Work through the lines below and count those holding "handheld"; reply with the number only.

• **Given information**:
☆ ☆ ☆
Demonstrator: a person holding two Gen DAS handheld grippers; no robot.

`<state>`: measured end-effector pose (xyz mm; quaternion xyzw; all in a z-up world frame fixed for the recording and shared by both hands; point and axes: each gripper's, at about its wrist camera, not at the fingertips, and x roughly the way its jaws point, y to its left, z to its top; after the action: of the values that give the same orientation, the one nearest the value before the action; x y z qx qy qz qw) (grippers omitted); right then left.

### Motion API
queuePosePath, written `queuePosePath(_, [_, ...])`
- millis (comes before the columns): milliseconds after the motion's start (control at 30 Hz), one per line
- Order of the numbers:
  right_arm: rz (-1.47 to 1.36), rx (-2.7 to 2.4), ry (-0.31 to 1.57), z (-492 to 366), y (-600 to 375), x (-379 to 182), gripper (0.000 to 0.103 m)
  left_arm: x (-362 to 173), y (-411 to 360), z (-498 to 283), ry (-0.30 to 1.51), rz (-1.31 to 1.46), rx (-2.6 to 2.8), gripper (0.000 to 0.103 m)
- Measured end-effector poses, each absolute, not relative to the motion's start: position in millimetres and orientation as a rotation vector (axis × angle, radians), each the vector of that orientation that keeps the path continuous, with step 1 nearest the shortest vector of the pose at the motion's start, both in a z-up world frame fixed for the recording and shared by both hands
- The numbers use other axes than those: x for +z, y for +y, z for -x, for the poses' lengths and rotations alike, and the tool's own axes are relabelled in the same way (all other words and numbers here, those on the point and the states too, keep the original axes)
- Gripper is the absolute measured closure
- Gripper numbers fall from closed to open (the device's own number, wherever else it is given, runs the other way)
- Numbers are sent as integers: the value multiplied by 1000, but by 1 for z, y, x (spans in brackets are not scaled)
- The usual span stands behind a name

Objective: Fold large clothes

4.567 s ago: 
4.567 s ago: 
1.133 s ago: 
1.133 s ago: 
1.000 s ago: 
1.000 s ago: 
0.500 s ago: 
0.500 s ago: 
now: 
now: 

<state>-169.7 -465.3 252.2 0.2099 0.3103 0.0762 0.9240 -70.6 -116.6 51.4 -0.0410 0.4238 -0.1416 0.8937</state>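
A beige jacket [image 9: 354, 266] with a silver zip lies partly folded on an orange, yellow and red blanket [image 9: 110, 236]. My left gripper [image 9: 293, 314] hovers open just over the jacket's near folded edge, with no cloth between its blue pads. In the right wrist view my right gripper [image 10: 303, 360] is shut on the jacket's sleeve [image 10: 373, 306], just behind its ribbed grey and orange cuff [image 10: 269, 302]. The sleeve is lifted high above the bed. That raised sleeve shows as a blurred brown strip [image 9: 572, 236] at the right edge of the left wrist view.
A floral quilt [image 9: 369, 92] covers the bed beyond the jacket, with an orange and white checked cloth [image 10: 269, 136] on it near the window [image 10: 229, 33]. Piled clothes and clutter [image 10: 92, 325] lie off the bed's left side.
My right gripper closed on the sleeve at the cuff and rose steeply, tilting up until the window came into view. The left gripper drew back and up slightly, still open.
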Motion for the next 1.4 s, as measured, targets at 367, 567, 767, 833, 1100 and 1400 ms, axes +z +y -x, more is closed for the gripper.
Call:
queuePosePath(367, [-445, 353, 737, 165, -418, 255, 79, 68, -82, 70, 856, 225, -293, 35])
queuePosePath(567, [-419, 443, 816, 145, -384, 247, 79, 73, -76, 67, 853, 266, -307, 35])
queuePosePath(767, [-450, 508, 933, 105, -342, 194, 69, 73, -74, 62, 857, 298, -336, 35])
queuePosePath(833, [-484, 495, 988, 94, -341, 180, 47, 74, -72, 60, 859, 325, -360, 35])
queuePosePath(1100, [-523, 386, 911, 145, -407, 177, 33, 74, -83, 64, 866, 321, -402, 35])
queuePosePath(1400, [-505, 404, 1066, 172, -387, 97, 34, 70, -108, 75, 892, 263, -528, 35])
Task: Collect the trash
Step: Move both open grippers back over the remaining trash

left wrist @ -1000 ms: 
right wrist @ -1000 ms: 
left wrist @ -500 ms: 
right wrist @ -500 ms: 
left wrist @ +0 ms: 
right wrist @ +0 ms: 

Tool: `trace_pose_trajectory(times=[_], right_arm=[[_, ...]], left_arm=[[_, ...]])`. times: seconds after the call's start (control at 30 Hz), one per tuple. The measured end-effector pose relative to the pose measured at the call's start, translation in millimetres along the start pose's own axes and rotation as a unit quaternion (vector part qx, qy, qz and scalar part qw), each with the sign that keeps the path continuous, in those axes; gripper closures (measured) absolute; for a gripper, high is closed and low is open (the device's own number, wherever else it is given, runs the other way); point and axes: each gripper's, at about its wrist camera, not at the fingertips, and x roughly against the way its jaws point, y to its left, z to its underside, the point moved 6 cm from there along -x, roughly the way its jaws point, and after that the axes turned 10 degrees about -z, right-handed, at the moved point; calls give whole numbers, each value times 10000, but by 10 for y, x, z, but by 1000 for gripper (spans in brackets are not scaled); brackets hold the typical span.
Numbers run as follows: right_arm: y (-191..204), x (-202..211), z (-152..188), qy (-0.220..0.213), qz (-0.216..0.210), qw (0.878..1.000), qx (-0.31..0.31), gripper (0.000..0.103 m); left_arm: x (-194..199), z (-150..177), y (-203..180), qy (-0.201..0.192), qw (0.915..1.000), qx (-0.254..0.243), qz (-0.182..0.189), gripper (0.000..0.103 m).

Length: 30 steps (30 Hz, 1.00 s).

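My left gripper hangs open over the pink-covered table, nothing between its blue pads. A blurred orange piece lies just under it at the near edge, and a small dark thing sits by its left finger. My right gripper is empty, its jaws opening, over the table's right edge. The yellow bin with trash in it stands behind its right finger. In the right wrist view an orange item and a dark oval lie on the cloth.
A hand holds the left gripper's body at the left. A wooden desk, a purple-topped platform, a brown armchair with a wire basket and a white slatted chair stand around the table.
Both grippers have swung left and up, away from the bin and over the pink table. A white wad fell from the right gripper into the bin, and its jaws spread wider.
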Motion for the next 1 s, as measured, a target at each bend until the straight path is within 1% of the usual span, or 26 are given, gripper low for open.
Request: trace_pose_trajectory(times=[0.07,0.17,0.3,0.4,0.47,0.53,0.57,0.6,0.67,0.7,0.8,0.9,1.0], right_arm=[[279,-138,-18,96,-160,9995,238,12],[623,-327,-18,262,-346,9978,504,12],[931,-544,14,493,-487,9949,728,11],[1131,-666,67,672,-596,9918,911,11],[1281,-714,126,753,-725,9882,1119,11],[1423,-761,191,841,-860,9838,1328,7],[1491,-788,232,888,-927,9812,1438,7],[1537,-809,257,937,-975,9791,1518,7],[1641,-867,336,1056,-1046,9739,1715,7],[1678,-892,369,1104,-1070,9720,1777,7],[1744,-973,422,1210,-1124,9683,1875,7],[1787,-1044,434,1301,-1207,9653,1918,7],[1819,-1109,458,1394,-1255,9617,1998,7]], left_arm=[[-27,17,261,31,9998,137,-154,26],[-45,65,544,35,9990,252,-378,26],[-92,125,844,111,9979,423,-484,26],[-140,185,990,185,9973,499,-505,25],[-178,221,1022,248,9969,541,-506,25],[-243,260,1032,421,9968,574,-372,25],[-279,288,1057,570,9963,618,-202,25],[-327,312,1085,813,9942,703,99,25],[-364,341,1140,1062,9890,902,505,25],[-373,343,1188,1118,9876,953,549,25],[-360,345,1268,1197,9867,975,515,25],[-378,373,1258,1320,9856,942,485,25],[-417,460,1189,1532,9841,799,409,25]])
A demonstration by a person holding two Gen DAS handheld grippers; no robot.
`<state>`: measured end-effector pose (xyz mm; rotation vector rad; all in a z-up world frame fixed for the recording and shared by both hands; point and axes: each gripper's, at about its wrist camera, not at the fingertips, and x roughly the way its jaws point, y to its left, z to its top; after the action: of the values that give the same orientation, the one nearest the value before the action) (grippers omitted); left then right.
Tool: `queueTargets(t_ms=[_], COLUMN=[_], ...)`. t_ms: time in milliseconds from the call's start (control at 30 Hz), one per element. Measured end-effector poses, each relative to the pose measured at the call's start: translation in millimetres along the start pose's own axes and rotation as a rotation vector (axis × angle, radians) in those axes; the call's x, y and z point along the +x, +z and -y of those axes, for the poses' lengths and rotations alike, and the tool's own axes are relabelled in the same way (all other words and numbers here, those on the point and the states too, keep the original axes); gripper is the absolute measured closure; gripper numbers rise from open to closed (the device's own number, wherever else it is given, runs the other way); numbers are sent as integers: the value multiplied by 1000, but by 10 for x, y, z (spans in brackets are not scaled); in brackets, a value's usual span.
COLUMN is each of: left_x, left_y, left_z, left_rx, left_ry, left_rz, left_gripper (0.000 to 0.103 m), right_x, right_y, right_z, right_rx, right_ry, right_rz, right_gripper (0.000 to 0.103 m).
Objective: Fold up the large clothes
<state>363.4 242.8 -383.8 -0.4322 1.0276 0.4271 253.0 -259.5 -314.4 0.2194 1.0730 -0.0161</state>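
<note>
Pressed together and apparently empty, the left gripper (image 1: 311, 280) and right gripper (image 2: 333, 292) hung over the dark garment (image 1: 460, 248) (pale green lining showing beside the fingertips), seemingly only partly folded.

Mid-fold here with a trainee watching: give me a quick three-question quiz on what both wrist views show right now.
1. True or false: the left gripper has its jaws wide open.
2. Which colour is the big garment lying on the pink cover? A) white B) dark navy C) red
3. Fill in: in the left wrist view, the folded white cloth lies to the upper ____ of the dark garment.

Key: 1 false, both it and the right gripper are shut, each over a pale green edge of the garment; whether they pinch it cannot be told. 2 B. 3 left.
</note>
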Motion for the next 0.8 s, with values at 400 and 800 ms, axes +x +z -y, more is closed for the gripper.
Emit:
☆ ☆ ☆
• **Exercise solution**: 2